Ia menjelaskan Pasal 43 Peraturan Pemerintah RI Nomor 78 Tahun 2015 tentang Pengupahan (PP Pengupahan) mengamanatkan peninjauan Komponen dan Jenis KHL dalam jangka waktu 5 tahun melalui penetapan Menaker dengan mempertimbangkan rekomendasi Dewan Pengupahan Nasional (Depenas).
Selain itu, Depenas telah menyelesaikan kajian peninjauan Komponen dan Jenis KHL pada bulan Oktober 2019 sebagaimana diatur dalam Pasal 7 ayat (4) Permenaker No. 21 Tahun 2016.
"PP Pengupahan juga telah mengamanatkan penggunaan data BPS atau informasi harga dari berbagai survei yang dilakukan BPS dalam menghitung nilai KHL hasil peninjauan. Untuk selanjutnya perhitungan Nilai KHL akan dilakukan oleh Dewan Pengupahan Daerah guna penetapan upah minimum tahun 2021," tegasnya.
Senada dengan Haiyani, Direktur Pengupahan Kemnaker, Dinar Titus Jogaswitani mengatakan dialog dengan dewan pengupahan bertujuan untuk menginformasikan atau mensosialisasikan hasil peninjauan komponen dan jenis KHL yang diamanahkan oleh PP Pengupahan, yakni meninjau kembali setiap komponen dan KHL.
"Kenapa setiap 5 tahun sekali? Karena pola konsumsi masyarakat setiap 5 tahun sekali diubah. Misalnya apakah kebutuhan beras, gula atau baju tetap sama atau turun 5 tahun lalu dengan sekarang," ujar Dinar.
Dinar menjelaskan setelah dikaji oleh dewan pengupahan dan direkomendasikan ke Menaker, dikeluarkan Permenaker Nomor 18 Tahun 2020 tentang Perubahan Atas Peraturan Menteri Ketenagakerjaan Nomor 21 Tahun 2016 tentang KHL.

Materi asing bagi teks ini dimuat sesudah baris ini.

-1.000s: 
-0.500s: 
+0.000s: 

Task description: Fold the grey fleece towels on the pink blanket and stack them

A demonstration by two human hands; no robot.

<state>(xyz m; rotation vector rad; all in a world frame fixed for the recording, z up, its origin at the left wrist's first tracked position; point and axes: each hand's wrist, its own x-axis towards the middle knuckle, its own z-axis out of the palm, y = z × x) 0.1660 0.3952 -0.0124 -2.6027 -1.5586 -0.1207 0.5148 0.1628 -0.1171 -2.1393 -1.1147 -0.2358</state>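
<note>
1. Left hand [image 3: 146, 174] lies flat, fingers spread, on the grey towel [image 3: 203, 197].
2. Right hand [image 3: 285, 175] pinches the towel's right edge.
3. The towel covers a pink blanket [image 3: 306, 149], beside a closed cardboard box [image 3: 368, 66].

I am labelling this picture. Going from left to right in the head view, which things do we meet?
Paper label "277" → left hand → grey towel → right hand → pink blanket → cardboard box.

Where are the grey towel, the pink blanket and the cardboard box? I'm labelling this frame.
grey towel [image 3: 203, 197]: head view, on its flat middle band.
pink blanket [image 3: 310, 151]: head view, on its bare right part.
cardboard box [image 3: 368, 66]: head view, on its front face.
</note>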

Dari Permenaker tersebut, komponen KHL yang semula terdiri dari 60 jenis, berubah menjadi 64 jenis. Komponen inilah yang menjadi acuan KHL tahun 2020 dan dijadikan sebagai salah satu formula penentuan upah di tahun 2021 mendatang.
"Ada KHL yang bertambah, berubah dan ada yang diperbaiki. Di antaranya penambahan televisi, pulsa dan lainnya," katanya
Dinar menambahkan Permenaker ini disosialisasikan ke anggota dewan pengupahan provinsi, kabupaten/kota. Namun karena kondisi pandemi COVID-19, peserta sosialisasi dikurangi dari 34 provinsi.
Sebagai informasi, Dialog Dewan Pengupahan turut dihadiri Wakil Ketua Depenas, Adi Mahfudz (unsur pengusaha) dan Sunardi (unsur serikat pekerja/serikat buruh), serta diikuti 68 peserta dari Dewan Pengupahan Provinsi Seluruh Indonesia, yakni 15 peserta dari unsur pemerintah, 18 peserta unsur pengusaha, 31 peserta dari SP/SB, serta 2 peserta dari akademisi.